Case Report | Open Access
Euglycemic Diabetic Ketoacidosis Secondary to Dapagliflozin in a Patient with Colon Malignancy
The use of sodium-glucose cotransporter 2 (SGLT2) inhibitors for the treatment of type 2 diabetes is steadily increasing. SGLT2 inhibitors are associated with weight loss, lowering of blood pressure, and low hypoglycemia risk along with beneficial cardiovascular and renoprotective effects. In view of the increasing use of SGLT2i, physicians must be aware of their adverse effects. Euglycemic diabetic ketoacidosis (euDKA) is a well-recognized adverse effect of SGLT2i. We present here a case of euglycemic diabetic ketoacidosis secondary to dapagliflozin use in a type 2 diabetic patient with colon cancer. To the best of our knowledge, this is first report of SGLT2 inhibitor-associated euDKA in a patient with underlying colon cancer.
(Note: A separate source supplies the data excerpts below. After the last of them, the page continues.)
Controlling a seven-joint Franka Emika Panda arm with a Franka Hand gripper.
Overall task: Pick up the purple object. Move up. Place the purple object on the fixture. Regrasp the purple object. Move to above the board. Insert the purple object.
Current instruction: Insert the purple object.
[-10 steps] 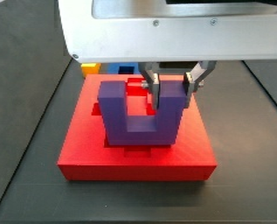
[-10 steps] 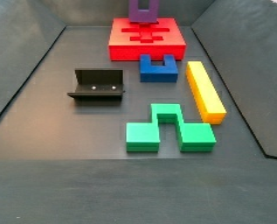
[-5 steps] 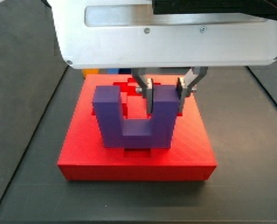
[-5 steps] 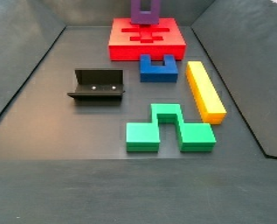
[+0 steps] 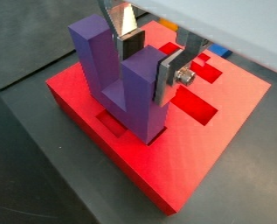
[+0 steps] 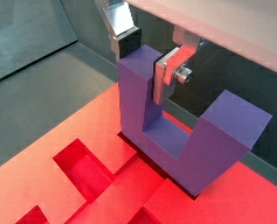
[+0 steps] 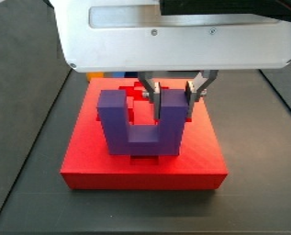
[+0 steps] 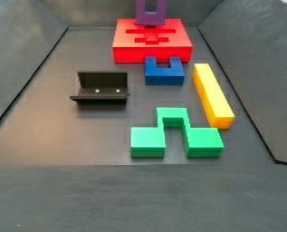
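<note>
The red board (image 7: 142, 151) holds the purple block (image 7: 141, 119) upright, base down in a front cutout, prongs up. The gripper (image 5: 148, 52) is closed on one prong. Only a side view shows the empty dark fixture (image 8: 100, 89), blue block (image 8: 165, 69), yellow bar (image 8: 211, 93) and green block (image 8: 174, 132).

No text, label, brand, number or sign is showing legibly in any view. The end effector (image 5: 150, 54), gripping one prong of the purple object (image 5: 120, 77) over the board (image 5: 211, 149), is carrying no readable marking; neither are the fixture (image 8: 100, 89) or the blue block (image 8: 165, 70), yellow bar (image 8: 211, 93) and green block (image 8: 174, 133) lying on the table (image 8: 61, 136).
</note>
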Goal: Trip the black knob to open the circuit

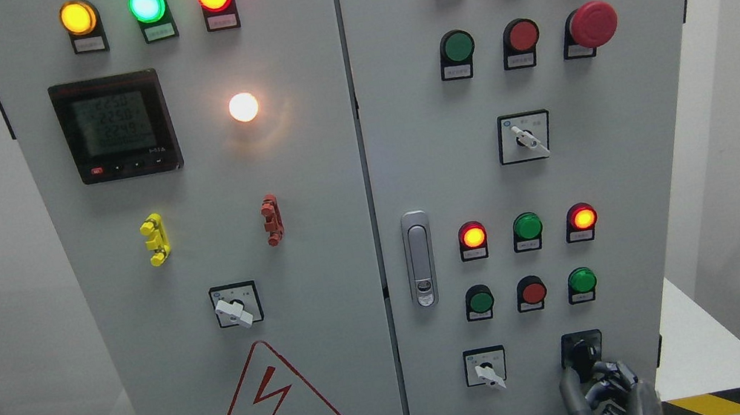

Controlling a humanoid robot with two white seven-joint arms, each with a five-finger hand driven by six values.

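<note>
Reaching up from the bottom right edge, the right hand (608, 397) sits directly under the black knob (582, 354), which is at the lower right of the right cabinet door (400, 120), in the bottom row, just right of the small white selector switch (486, 368).

Key relation: knob lies straight above the palm, at the fingertips. One dark finger (573, 380) points up and meets the knob's lower edge; the other fingers (612, 373) curl in just right of it and below. Looks like contact, maybe a partial pinch, but I can't confirm a closed grasp: black on black, edges merge.

Knob's long axis: hard to read. Handle seems roughly upright with a slight tilt, low confidence. Turn direction for the trip can't be read off the plate.

Right hand is the only one near. Left hand isn't visible at all.

Hidden or unclear:
- lower half of the knob plate is covered by the fingers
- wrist and forearm cut off by the bottom edge
- thumb position not discernible
- label print under the lamps is too small to read

Judgement: the next move is a wrist twist about the knob's axis, so the fingers need to straddle the handle, not just push from below. Slip risk if only one finger bears on it.
</note>
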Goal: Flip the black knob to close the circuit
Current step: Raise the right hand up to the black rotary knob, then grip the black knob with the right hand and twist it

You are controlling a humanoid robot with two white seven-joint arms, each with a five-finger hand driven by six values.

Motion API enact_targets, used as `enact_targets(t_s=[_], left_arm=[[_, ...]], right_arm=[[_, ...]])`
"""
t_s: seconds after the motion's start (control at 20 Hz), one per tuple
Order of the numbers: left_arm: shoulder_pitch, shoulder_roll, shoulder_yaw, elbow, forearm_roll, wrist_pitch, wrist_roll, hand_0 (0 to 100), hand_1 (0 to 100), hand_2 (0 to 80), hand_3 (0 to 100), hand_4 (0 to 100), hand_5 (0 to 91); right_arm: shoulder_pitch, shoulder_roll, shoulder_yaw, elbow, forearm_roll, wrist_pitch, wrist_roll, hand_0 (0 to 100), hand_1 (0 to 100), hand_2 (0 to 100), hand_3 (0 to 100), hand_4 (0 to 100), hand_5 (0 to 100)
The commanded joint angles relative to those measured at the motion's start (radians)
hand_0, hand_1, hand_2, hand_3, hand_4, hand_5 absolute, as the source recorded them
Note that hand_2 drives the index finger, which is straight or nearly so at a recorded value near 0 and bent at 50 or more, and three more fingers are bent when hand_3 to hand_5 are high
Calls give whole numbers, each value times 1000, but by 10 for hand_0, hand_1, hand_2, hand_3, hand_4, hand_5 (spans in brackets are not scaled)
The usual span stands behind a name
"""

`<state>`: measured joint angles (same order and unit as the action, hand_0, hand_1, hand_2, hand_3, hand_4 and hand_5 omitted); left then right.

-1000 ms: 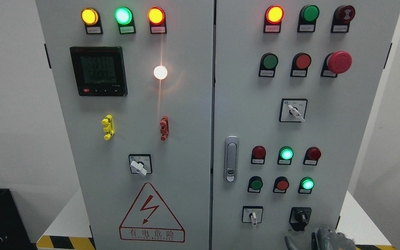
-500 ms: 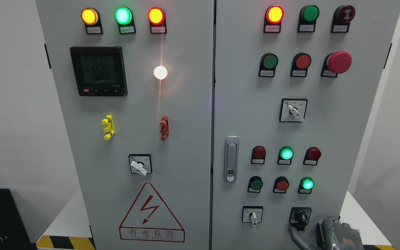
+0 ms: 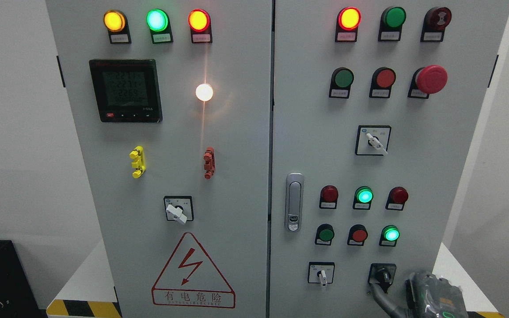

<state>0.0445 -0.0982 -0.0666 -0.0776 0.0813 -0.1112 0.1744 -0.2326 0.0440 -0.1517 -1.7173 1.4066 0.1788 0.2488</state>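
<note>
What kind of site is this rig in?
Probably an industrial test or training room: a two-door electrical control cabinet with lit indicator lamps, a red emergency stop and a high-voltage warning triangle.

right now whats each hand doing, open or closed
Left hand: not in view.
Right hand: low at the lower right, one finger reaching up to the black knob; grip cannot be told.

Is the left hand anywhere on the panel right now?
No: only the right hand shows, at the lower right beside the black knob; no arm enters from the left.
</note>
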Motion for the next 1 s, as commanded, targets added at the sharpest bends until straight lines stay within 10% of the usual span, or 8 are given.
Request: enact_targets(t_s=[0.0, 0.95], left_arm=[[0, 0, 1, 1, 0, -1, 2, 120, 556, 0, 0, 0, 0], [0, 0, -1, 1, 0, -1, 1, 120, 556, 0, 0, 0, 0]], right_arm=[[-4, -3, -20, 12, 14, -1, -3, 0, 0, 942, 1000, 972, 951], [1, -4, -40, 2, 14, -4, -5, 0, 0, 939, 1000, 970, 951]])
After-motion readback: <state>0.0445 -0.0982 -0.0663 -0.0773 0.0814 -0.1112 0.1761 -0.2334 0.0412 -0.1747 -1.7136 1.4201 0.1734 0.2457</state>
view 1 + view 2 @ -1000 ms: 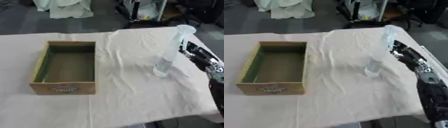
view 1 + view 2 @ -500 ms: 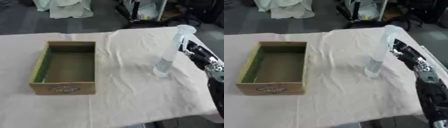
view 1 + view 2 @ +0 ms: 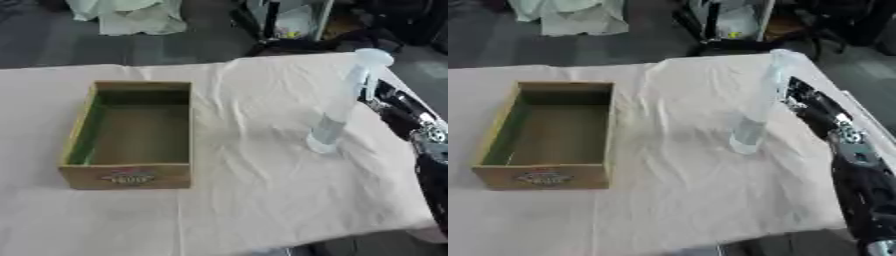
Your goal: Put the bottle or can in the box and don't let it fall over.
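my right hand [image 3: 805,102] sits just beside the tall clear plastic bottle [image 3: 343,105]; i cannot tell its finger state. the bottle looks light, top-heavy, slippery, so i'd grasp mid-body for the wooden box [image 3: 131,132].

The place looked like a robotics lab or workshop rather than a home. The desk [image 3: 262,200] was draped in a wrinkled cream cloth [image 3: 684,190] and stood on a dark grey floor [image 3: 131,47], with pale crumpled sheeting [image 3: 131,15] heaped behind it. Dark equipment and a white frame [image 3: 728,22] crowded the far edge.
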Robot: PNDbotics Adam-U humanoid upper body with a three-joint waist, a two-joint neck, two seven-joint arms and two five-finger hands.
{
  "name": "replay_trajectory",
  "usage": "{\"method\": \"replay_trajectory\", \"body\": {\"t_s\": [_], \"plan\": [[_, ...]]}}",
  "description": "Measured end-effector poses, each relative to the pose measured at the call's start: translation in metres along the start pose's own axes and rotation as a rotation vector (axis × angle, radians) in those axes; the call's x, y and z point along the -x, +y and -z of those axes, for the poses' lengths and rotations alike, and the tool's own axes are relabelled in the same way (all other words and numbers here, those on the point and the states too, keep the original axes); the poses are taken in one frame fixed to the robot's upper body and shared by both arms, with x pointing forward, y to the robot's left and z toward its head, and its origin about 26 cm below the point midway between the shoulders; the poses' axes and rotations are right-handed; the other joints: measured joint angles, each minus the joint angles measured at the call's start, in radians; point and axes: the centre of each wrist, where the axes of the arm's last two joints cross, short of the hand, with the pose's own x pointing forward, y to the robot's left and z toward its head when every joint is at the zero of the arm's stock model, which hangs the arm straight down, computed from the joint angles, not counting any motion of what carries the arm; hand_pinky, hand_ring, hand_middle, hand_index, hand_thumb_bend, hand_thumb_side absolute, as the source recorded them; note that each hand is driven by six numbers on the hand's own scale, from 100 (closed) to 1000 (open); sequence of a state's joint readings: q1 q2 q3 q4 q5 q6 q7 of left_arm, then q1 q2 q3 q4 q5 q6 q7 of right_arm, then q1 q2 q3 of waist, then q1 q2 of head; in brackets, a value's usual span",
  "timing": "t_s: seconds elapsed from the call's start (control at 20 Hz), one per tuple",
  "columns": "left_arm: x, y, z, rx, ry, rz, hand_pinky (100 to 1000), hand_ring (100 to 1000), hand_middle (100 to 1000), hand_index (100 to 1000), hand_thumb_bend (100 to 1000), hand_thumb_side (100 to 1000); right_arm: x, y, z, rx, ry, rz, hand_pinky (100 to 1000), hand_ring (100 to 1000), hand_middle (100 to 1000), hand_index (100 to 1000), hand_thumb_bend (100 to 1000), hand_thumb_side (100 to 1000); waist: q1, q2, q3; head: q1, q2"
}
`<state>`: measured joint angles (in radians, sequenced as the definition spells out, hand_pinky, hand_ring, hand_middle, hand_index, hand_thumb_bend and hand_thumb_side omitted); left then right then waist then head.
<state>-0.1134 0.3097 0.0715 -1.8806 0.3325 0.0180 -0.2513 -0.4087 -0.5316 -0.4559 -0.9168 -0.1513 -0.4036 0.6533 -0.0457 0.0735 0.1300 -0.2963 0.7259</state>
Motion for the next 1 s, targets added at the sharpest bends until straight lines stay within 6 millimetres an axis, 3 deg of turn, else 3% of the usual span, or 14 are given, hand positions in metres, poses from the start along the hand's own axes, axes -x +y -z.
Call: {"method": "replay_trajectory", "body": {"t_s": [1.0], "plan": [[0.0000,0.0000,0.0000,0.003,-0.001,0.001,1000,1000,1000,772,100,808,0.0010,0.0028,0.0017,-0.015,-0.010,0.007,1000,1000,1000,1000,100,470,0.001,0.005,-0.001,0.002,-0.008]]}}
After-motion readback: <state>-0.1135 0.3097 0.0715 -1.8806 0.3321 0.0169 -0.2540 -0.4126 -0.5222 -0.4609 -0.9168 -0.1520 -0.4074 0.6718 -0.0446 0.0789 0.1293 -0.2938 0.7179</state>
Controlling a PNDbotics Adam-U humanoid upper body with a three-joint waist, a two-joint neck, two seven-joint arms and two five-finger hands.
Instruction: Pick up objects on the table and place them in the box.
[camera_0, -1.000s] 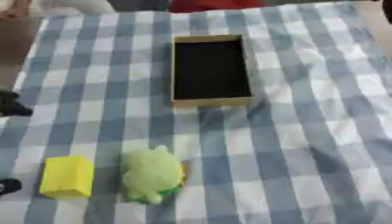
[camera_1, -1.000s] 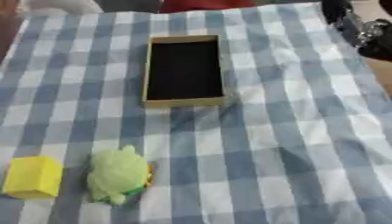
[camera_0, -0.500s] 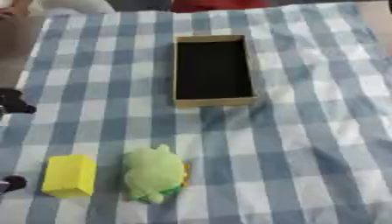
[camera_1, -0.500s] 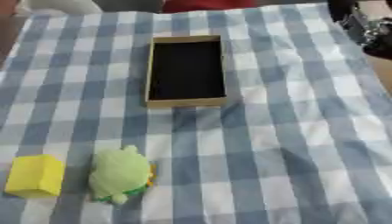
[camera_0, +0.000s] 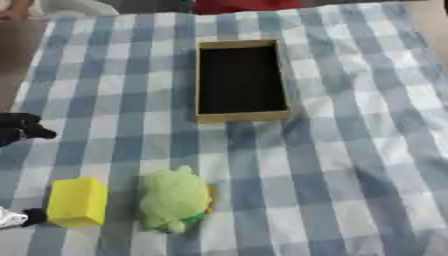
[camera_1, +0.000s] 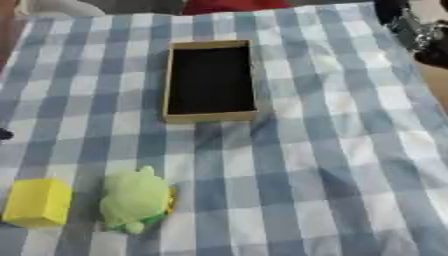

Diabetic ketoacidosis (DKA) is a serious acute metabolic complication of diabetes characterized by the triad of hyperglycemia (plasma glucose >250 mg/dL), metabolic acidosis (arterial pH <7.3 and serum bicarbonate <18 mEq/L), and ketosis. It usually affects people with type 1 diabetes, but type 2 diabetics are also at risk during acute illness, such as infection, trauma, or surgery . Uncommonly, patients present with plasma glucose levels of less than 250 mg/dL, which is generally defined as euglycemic DKA (euDKA) . Possible precipitating factors of euDKA include the recent use of insulin, decreased caloric intake, heavy alcohol consumption, chronic liver disease, and glycogen storage disorders . Munro et al. first described euDKA in patients with type 1 diabetes in ketogenic stress who were vomiting or had reduced carbohydrate intake but continued to take insulin prior to presentation, as well as in pregnancy . Of note, one study found no association between severity of hyperglycemia and metabolic acidosis in DKA .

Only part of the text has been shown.